County jail could stop taking state inmates: Oklahoma County commissioners are considering District Attorney David Prater’s suggestion that the county stop accepting detainees from the state Department of Corrections. Prater told commissioners Wednesday that he was concerned about cramped housing in the jail that sometimes results in three people per cell instead of one or two. The idea came up in response to recent notices of violation from the Oklahoma State Department of Health for deficiencies at the facility at 201 N. Shartel Ave. One of those deficiencies involved inadequate space for each detainee [Journal Record].

Mayor proposes budget, says VisionTulsa to soften cuts: The mayor proposed his budget for the next fiscal year — which includes cuts to mowing and nuisance abatement, as well as a handful of layoffs — to the City Council on Thursday night. But without Vision Tulsa’s approval earlier this month, Mayor Dewey Bartlett said the cuts would have been much worse. “Certainly having Vision, having those funds come in helped a lot from us considering layoffs,” Bartlett said [Tulsa World].

Oklahoma City-County Health Dept prepares for mosquito season, Zika virus: The Oklahoma City-County Health Department is preparing for mosquito season. That includes working on a contingency plan in case the metro encounters the Zika virus, although health experts say that chance is very low. “Some of these are bad diseases, West Nile can be fatal,” said Oklahoma City-County Health Department Director of Public Health Protection Phil Maytubby [FOX25].

Quote of the Day

“It just breaks my heart that we’re losing talented teachers in this state and we’re losing them for the wrong reasons because we’re not stepping up and investing in them and the difference that they make.”

– Dr. Lloyd Snow, Superintendent of Sand Springs Public Schools, on cuts to education due to the state budget crisis (Source)

Number of the Day


Share of Oklahoma families able to afford infant care (at a cost of 10% or less of family income)

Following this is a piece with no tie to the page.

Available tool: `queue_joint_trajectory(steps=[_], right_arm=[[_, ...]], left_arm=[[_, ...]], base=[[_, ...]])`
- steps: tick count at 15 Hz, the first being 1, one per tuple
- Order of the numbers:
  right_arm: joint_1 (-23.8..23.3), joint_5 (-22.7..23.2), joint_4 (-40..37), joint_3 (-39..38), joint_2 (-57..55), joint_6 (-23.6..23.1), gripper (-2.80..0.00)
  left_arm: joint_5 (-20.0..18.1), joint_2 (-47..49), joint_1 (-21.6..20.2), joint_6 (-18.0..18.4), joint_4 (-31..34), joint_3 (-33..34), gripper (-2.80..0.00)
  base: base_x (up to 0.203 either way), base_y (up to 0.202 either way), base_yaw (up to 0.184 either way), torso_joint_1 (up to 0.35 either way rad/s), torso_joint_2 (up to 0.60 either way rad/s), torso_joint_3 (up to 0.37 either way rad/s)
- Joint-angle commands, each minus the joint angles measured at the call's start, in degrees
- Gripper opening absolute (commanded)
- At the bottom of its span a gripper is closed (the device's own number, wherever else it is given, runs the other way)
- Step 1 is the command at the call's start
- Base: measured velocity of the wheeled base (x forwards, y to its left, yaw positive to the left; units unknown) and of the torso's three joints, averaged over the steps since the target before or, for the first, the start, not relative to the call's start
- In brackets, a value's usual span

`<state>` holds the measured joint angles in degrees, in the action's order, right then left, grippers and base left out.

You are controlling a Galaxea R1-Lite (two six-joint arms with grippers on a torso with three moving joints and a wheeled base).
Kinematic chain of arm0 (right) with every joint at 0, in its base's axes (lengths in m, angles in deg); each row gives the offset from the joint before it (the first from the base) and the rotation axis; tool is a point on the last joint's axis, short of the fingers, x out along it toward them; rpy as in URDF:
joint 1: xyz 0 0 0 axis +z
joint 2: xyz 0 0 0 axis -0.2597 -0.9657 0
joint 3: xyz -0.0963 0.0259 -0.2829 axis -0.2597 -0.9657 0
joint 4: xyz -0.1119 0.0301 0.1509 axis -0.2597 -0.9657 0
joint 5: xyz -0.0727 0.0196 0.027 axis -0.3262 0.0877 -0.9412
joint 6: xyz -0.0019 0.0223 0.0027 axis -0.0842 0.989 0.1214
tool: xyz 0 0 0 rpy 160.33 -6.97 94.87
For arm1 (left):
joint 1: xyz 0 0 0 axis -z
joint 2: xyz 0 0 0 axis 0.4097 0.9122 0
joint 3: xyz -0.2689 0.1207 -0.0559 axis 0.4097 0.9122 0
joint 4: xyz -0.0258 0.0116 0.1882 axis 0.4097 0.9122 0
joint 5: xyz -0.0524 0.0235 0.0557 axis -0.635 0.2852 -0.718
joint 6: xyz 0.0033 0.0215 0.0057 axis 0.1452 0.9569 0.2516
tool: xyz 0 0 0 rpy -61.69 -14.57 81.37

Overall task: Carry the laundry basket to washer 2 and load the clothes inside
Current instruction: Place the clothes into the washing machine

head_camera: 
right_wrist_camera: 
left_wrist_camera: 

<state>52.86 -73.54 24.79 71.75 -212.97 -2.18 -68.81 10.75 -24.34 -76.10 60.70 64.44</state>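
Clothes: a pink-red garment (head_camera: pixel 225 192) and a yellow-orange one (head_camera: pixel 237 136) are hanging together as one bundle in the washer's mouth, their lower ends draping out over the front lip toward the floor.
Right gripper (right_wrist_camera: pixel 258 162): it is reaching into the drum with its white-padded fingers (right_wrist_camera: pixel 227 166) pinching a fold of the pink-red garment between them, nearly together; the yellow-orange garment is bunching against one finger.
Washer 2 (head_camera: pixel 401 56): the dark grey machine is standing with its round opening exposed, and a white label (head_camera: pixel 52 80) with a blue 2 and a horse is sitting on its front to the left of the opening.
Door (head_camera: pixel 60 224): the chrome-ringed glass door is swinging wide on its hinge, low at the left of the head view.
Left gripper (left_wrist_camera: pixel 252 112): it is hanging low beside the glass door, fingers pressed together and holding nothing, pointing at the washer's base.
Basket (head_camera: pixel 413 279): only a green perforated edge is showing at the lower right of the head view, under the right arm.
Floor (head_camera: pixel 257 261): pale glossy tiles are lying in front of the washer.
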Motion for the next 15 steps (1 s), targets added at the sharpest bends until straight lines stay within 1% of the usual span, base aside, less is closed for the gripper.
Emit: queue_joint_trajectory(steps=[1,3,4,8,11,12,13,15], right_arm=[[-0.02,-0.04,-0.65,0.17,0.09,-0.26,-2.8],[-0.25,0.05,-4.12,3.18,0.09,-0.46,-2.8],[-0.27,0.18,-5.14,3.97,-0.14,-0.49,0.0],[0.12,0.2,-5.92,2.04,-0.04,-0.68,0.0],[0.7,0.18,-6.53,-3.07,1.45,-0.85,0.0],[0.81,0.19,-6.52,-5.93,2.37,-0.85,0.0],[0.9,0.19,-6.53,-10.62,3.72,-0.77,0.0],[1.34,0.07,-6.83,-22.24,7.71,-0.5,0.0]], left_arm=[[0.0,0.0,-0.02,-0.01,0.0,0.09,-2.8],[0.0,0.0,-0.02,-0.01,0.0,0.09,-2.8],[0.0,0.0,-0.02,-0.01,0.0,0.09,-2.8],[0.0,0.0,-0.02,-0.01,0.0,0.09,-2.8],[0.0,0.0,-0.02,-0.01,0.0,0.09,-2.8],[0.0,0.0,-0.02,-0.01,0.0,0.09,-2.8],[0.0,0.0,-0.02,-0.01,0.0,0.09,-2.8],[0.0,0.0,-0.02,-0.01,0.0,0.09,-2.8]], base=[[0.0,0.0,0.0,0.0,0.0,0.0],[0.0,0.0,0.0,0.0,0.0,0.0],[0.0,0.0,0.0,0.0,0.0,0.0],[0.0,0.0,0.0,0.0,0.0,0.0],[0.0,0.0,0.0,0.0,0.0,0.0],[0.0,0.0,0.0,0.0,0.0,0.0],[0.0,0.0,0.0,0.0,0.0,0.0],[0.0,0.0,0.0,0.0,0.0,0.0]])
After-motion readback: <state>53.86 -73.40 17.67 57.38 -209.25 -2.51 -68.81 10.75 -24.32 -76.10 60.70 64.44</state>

Source: Economic Policy Institute

See previous Numbers of the Day here.

Policy Note

Block grants are just budget cuts in disguise — and the targets are antipoverty programs: The most popular panacea offered by conservatives for the supposed burden of federal funding that comes with strings attached is the “block grant.” The idea is that states and localities know best how to serve their citizens — especially their disadvantaged citizens — so the feds should just give them bundles of money for social programs and let them decide how to spend it. Much better than the government trying to manage these programs from far-off Washington, D.C [Los Angeles Times].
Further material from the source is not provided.